A Tissue-Based Simulation Model for Cardiopulmonary Bypass Cannulation/Decannulation Training

Perfusion. 2020 Feb 16. [Epub ahead of print]

Cardiopulmonary bypass is the basis of open heart surgery. Through simulation-based learning, residents may receive structured training of cardiopulmonary bypass techniques. Therefore, we built a high-fidelity, tissue-based simulation model for cardiopulmonary bypass cannulation/decannulation training.

The core of the model is a whole block of cadaveric animal heart and lung. The discarded membrane oxygenators are used as blood reservoirs. The tubing and suckers recycled from animal experiments are washed and reused. To set up the model, the cadaveric heart and lung are placed into a container of appropriate size. The “arterial” tubing is connected with a pressure gauge, the distal aorta, the superior vena cava, and arterial cannula, respectively. The “venous” tubing is composed of three independent catheters, respectively, for the practice of venous cannulation, for the connection of sucker and for the practice of placing left atrial/ventricular vent. All tubes are installed on the roller pumps to maintain the correct flow direction. A technician should be responsible for operating the heart–lung machine, clamping and releasing the specific segments of tubing, adjusting the pressure, and cooperating with the trainees to practice.

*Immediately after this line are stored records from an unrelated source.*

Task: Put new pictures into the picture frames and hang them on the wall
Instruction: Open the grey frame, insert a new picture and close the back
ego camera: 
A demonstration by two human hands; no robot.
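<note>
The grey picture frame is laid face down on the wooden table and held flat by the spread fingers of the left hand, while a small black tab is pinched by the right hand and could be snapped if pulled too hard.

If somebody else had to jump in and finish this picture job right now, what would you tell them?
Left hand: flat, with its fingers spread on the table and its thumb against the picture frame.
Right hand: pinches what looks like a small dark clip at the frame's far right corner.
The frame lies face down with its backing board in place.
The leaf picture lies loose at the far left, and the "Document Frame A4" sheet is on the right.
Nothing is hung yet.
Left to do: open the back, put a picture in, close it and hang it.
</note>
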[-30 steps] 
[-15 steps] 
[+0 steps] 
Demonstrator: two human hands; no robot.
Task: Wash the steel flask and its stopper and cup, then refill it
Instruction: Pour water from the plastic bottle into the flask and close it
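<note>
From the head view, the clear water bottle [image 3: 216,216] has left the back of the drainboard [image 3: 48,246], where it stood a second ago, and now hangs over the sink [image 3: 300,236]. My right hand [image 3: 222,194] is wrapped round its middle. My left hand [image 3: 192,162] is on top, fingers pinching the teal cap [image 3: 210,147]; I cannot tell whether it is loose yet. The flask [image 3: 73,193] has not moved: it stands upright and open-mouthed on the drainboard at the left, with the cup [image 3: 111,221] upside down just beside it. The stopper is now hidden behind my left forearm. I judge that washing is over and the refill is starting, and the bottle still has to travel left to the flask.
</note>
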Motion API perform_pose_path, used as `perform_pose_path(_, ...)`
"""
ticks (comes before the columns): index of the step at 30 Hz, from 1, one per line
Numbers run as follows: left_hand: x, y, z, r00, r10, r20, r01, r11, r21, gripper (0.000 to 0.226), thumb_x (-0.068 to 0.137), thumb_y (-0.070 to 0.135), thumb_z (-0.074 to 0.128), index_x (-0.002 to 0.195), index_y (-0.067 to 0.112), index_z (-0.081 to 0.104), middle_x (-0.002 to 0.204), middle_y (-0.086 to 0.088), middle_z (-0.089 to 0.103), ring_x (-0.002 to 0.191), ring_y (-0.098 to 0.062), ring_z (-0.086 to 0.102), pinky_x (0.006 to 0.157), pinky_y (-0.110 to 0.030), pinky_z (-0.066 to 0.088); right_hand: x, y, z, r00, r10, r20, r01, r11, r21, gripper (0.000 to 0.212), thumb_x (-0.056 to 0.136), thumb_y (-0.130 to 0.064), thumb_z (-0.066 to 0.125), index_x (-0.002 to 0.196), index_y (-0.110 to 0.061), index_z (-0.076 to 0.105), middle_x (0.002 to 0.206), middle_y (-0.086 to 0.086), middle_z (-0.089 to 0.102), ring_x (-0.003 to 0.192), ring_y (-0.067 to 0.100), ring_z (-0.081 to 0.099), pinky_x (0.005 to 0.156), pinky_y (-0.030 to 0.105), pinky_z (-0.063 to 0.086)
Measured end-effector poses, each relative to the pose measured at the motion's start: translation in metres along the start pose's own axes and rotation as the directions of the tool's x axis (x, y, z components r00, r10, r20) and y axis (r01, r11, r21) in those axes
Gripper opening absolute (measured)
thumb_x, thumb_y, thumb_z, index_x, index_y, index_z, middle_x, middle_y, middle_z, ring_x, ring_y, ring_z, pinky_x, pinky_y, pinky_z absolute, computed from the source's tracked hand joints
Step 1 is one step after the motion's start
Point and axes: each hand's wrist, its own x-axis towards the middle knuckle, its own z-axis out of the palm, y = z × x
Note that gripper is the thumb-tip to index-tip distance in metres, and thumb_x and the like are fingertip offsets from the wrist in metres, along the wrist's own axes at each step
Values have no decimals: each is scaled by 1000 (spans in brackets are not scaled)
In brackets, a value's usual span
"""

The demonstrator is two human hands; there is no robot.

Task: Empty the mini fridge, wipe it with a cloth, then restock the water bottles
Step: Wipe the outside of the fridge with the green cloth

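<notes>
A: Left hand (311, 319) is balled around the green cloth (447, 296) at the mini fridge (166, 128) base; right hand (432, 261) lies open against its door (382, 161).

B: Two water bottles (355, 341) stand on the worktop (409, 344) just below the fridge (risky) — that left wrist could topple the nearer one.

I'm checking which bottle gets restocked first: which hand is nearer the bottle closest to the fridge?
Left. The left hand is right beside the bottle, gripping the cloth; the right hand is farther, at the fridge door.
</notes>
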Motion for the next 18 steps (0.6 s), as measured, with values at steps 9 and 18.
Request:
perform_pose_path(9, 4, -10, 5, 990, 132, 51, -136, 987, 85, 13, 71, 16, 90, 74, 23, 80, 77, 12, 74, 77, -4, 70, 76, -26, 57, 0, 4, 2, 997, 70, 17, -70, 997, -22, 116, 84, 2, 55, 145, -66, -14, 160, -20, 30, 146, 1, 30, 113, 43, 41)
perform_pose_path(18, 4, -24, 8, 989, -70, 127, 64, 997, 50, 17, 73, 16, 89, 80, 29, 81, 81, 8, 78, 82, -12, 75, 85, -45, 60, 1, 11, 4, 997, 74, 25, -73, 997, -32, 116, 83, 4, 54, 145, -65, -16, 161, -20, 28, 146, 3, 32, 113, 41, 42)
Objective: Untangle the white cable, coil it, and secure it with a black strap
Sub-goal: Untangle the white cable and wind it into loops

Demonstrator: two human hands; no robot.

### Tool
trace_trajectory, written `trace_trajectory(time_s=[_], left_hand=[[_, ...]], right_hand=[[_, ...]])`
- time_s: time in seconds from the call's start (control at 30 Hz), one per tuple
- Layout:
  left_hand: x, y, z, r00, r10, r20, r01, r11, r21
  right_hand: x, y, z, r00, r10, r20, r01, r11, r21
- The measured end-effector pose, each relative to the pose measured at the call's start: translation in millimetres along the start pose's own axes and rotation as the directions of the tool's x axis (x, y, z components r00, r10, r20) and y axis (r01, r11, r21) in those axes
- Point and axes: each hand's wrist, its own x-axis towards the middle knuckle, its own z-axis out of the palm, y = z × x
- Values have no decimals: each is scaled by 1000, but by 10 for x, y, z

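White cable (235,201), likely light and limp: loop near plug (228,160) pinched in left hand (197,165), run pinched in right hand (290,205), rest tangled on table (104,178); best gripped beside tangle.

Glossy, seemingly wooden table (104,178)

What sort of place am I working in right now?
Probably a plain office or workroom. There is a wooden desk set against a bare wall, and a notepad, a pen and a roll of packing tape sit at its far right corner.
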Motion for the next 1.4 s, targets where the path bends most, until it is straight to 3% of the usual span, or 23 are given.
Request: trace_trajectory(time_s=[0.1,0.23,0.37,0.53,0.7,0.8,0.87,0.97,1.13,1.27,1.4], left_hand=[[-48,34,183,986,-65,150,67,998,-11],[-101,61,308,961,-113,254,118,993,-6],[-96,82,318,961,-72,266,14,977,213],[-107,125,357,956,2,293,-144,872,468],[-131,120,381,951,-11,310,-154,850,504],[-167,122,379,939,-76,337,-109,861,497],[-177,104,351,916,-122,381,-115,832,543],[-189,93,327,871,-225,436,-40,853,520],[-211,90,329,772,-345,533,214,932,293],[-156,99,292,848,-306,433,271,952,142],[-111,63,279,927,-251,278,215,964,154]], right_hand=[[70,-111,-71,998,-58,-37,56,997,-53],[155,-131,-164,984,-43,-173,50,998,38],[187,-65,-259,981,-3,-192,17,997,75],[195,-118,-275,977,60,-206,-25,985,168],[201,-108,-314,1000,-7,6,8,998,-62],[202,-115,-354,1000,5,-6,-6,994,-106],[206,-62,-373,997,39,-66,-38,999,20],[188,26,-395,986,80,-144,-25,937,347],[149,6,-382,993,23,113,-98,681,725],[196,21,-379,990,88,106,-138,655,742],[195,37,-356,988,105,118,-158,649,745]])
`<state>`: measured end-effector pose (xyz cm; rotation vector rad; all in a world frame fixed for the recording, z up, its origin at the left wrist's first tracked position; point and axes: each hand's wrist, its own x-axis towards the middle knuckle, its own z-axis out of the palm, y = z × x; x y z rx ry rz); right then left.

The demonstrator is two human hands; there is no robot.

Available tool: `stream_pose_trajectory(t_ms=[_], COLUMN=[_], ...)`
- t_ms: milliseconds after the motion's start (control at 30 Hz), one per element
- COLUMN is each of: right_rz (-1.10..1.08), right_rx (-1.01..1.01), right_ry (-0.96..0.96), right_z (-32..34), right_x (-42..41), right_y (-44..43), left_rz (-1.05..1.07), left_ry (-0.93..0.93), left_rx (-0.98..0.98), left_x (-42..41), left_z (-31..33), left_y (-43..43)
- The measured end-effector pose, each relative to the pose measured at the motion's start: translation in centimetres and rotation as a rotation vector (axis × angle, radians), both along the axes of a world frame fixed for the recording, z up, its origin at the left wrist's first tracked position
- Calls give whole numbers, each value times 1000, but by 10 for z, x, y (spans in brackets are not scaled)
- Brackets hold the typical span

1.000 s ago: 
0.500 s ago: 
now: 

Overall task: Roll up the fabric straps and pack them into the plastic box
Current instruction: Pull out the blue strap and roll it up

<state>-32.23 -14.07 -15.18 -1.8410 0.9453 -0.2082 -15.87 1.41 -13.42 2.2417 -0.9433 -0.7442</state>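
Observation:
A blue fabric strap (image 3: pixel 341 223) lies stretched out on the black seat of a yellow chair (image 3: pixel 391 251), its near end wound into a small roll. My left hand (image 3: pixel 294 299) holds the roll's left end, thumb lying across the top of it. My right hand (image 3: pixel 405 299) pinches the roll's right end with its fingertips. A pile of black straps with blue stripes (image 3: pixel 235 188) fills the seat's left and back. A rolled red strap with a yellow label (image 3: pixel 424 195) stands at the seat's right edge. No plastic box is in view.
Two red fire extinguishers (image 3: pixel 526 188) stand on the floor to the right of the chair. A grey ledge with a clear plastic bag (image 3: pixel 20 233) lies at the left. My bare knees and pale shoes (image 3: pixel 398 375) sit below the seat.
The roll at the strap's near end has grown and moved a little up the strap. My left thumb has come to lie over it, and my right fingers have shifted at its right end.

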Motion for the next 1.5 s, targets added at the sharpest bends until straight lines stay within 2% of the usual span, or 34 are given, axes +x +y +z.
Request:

Using the simulation model, 18 residents underwent cardiopulmonary bypass techniques training, with an average satisfaction of 8.94 points. The mean score on the overall fidelity of the simulation model assessed by nine experienced cardiothoracic surgeons was 8.67 points.

The tissue-based simulation model has a certain degree of realism. Cardiac surgery residents can practice necessary cardiopulmonary bypass cannulation/decannulation techniques by this model.